Précision : une niche fiscale est un avantage fiscal (réduction d’impôt, crédit d’impôt, amortissement) accordé en contrepartie d’un investissement ou d’une prestation dont bénéficie le contribuable.
Si le secteur de l’immobilier est particulièrement visé avec, notamment, les réductions d’impôts « Scellier », « Malraux » et au titre de la location meublée non professionnelle, d’autres régimes sont concernés tels que les SOFICA et et les SOFIPECHE ou encore les fonds communs de placements dans l’innovation (FCPI) et les fonds d’investissements de proximité (FIP).
Les modalités de calcul de l’impôt sur le revenu
Autre augmentation de la charge fiscale des particuliers, la tranche d'imposition la plus élevée du barème progressif de l'impôt sur le revenu est relevée de 40 à 41 %. Quant au seuil du plafonnement global des niches fiscales, il vient à nouveau d’être réduit et est ainsi fixé, pour l’imposition des revenus 2011, à 18 000 € majorés de 6 % du montant du revenu imposable (contre 20 000 € et 8 % pour l’imposition des revenus 2010).
Concernant les époux et les partenaires liés par un pacs, qui étaient astreints au titre de l’année de mariage ou de conclusion du pacs à l’établissement de plusieurs déclarations à l’impôt sur le revenu, ils ne seront désormais soumis qu’à une seule déclaration. Les contribuables devant en principe réaliser une déclaration commune pour l’ensemble de leurs revenus de l’année. Mais ils peuvent tout de même opter pour une imposition distincte des revenus dont chacun a personnellement disposé au cours de l’année.
La loi de finances précise également les modalités d’imposition pour les contribuables séparés ou divorcés en cours d’année. Ces derniers sont désormais tenus de réaliser une imposition séparée pour toute l’année concernée.
Les mesures visant le secteur de l’immobilier
Le taux proportionnel applicable aux plus-values immobilières réalisées dans le cadre de la gestion du patrimoine privé est relevé de 3 points pour passer à 19%
En outre, pour encourager l’accession des ménages à la propriété, la loi de finances pour 2011 institue « un nouveau prêt à taux zéro renforcé » sans intérêts, destiné à remplacer notamment l’actuel prêt à taux zéro et le crédit d’impôt sur le revenu sur les intérêts d’emprunts.
Précision : les avantages des dispositifs supprimés continuent à s’appliquer pour les contribuables qui en bénéficient déjà .
Ce nouveau « prêt à taux zéro renforcé » bénéficie aux seuls primo-accédants, c'est-à -dire n’ayant pas été propriétaires de leur résidence principale au cours des deux dernières années qui précèdent l’émission de l’offre de prêt.

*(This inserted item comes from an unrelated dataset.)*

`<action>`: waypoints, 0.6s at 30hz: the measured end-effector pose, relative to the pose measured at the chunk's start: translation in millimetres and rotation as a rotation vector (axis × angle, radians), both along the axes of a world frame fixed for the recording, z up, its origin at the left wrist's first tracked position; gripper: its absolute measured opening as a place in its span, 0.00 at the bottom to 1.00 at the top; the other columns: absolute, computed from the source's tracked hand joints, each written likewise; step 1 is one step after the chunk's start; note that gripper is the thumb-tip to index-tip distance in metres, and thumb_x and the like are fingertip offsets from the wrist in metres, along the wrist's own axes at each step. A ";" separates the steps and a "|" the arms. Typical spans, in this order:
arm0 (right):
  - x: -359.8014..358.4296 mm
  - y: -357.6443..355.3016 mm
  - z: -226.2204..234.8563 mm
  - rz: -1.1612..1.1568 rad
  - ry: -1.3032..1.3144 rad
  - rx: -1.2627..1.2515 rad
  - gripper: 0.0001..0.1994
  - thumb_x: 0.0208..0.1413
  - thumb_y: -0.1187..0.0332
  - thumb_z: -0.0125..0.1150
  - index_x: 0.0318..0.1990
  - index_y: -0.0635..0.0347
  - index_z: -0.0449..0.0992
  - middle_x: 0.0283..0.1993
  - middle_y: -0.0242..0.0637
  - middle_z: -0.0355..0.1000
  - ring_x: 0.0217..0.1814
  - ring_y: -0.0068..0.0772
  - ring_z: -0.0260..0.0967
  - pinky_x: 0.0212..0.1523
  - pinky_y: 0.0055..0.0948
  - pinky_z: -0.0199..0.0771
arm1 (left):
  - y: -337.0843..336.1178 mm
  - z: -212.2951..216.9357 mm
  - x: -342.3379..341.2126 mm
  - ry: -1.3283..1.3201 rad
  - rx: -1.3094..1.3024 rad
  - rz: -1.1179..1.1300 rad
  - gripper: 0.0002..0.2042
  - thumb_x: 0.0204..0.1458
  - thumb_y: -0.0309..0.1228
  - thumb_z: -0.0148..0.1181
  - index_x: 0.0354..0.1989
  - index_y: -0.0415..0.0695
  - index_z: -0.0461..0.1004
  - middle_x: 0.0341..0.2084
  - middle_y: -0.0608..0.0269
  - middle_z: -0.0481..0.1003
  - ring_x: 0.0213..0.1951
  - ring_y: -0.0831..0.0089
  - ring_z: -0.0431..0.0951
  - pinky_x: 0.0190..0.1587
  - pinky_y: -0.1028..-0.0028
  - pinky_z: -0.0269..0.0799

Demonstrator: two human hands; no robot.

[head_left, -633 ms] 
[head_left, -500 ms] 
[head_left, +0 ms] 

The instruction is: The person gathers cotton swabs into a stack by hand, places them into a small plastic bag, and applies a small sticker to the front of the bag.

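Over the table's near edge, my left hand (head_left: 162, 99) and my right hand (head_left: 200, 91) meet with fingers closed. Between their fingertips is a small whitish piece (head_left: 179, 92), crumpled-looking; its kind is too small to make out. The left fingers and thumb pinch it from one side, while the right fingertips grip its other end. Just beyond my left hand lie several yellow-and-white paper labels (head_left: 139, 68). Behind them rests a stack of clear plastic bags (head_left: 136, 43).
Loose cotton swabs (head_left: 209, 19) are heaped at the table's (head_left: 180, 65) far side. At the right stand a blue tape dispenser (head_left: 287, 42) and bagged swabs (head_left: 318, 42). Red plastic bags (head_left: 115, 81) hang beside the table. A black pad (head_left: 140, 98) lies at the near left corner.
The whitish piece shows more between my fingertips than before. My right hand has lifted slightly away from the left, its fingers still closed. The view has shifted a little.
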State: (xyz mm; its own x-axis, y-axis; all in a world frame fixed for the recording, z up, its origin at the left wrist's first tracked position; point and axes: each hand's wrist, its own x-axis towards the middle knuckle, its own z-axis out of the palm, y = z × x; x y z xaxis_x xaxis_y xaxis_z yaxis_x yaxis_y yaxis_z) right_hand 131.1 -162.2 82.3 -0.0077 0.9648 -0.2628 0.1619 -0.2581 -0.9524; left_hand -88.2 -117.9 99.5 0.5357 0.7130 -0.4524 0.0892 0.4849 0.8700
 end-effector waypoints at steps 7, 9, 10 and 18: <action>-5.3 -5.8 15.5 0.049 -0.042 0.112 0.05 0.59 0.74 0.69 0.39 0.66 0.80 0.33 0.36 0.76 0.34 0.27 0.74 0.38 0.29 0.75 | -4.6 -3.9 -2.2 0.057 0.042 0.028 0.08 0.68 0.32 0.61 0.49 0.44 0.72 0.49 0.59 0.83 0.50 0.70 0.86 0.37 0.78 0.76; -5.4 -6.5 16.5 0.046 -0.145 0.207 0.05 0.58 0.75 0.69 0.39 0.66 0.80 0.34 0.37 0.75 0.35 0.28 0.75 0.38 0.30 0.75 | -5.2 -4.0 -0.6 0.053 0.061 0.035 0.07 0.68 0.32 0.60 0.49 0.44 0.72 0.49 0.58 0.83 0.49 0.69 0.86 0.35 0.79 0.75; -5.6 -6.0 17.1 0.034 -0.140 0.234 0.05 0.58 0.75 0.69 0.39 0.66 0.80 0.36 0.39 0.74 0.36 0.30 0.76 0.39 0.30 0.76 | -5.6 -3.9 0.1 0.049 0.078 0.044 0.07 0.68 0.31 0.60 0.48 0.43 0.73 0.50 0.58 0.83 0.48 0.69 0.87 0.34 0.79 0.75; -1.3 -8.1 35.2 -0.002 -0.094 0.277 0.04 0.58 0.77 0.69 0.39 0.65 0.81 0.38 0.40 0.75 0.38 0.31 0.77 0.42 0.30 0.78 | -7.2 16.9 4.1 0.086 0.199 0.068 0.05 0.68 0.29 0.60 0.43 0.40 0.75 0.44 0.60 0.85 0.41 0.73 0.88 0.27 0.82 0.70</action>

Ce prêt doit, de plus, être souscrit en vue de financer l’acquisition avec ou sans travaux, ou la construction de la résidence principale des souscripteurs. L’octroi du prêt n’étant pas subordonné au respect de conditions de ressources de la part des personnes destinées à occuper le logement. Les conditions générales de ce prêt à taux zéro proposé par l’établissement prêteur dépendront d’un certain nombre de paramètres et notamment du coût total toutes taxes comprises de l’opération, de la localisation du logement, de son niveau de performance énergétique ainsi que du montant des ressources des personnes destinées à occuper le logement.
Enfin, la loi de finances pour 2011 ramène le taux du crédit d’impôt sur le revenu accordé au titre des dépenses d’équipements de panneaux photovoltaïques de 50 à 25 %. En revanche, les équipements permettant de générer de l’électricité à partir de l’énergie éolienne, hydraulique ou de biomasse (bois de feu, déchets verts) continuent de bénéficier du taux de 50 %.
À noter : le relèvement du taux d'imposition des plus-values mobilières, immobilières, du prélèvement forfaitaire libératoire et de la dernière tranche du barème de l'impôt sur le revenu, n’est pas intégré dans le calcul du droit à restitution au titre du bouclier fiscal.